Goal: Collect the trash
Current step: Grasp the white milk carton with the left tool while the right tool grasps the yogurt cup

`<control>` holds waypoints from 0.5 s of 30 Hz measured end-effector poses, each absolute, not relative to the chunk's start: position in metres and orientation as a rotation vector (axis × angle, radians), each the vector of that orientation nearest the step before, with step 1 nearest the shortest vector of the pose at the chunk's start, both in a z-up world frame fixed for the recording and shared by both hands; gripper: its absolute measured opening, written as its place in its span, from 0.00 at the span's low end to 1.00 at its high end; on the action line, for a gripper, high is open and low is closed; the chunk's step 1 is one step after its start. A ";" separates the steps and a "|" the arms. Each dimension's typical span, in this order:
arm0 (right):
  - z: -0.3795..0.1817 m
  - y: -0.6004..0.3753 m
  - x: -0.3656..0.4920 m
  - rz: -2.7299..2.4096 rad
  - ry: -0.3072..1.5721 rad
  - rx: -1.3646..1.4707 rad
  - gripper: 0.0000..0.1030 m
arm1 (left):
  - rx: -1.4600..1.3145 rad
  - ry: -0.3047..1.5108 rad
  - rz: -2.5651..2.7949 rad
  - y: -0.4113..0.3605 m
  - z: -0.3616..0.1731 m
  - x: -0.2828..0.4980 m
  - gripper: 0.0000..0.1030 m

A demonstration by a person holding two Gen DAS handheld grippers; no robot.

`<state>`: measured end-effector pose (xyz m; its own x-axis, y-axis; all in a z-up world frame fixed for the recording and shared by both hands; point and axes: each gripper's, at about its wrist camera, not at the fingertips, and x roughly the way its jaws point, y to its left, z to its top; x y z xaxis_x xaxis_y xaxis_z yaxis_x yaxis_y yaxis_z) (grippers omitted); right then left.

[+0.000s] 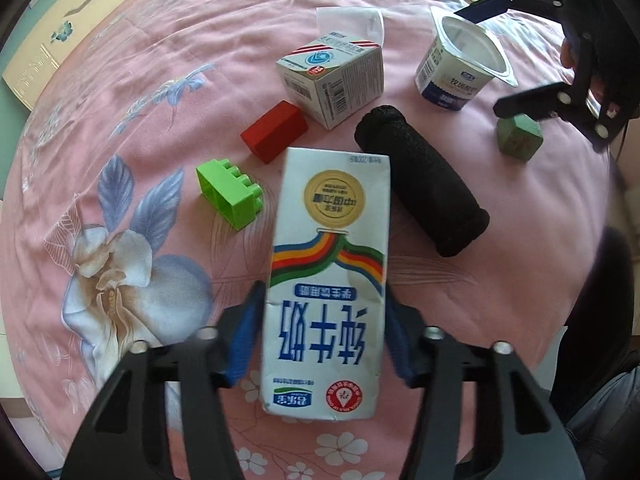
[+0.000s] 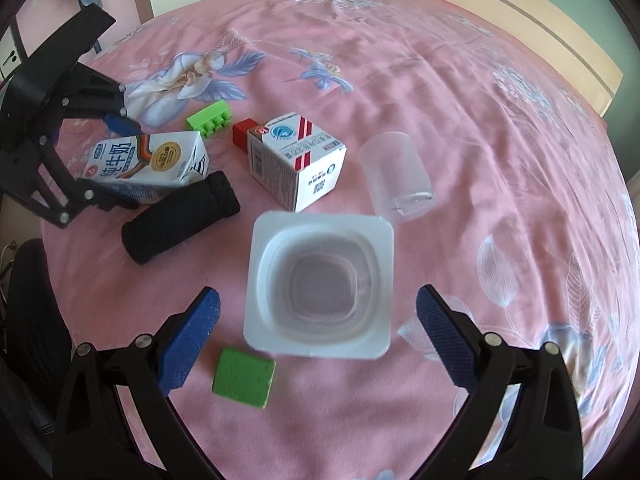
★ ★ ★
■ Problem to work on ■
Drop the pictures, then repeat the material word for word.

■ Your solution ■
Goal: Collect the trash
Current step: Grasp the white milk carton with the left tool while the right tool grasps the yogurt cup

`<control>` holds waypoints from 0.5 s of 30 Hz measured end-effector poses, each absolute, not relative to the chunk's start: position in metres and orientation as a rotation vector (axis × angle, radians), each the vector of that orientation nearest the step before, with step 1 nearest the shortest vector of the pose at the chunk's start, both in a z-up world frame fixed for the recording and shared by both hands; gripper: its absolute measured opening, written as its place in its span, from 0.00 at the span's low end to 1.00 at its high end; on the action line, for a gripper, high is open and low is closed; the chunk's step 1 is one step after its start. A ";" separates the steps and a "|" the arms. Each dimension's typical span, in this order:
arm0 (right):
  - z: -0.3795..0.1817 m
  - y: -0.6004..0.3753 m
  - x: -0.3656..0.4920 m
  - rz: -2.7299..2.4096 rad
  - ry: -0.3072..1.5721 rad
  - rx: -1.3646..1.4707 rad
  - gripper: 0.0000..0.1030 m
arm1 (left):
  - rx: -1.4600..1.3145 rad
  - ry: -0.3047..1.5108 rad
  - rz: -2.5651..2.7949 rad
  - y: -0.4113..0.3605 m
  - z: -0.3616..0.1731 m
  - x: -0.2828..0.4980 m
  - gripper: 0.0000..0.1030 m

A demonstration by a person holding two Gen DAS handheld grippers; no robot.

`<state>`: measured end-effector pose (xyz m; its own x-axis, y-axis; all in a z-up world frame fixed for the recording and shared by both hands; point and axes: each gripper's, at about its wrist camera, not at the fingertips, and x roughly the way its jaws point, y to its left, z to its top; x y z xaxis_x xaxis_y xaxis_z yaxis_x yaxis_y yaxis_z) (grippers omitted); right then left.

[+0.000s] 
[+0.000s] 

What appears above is the full answer.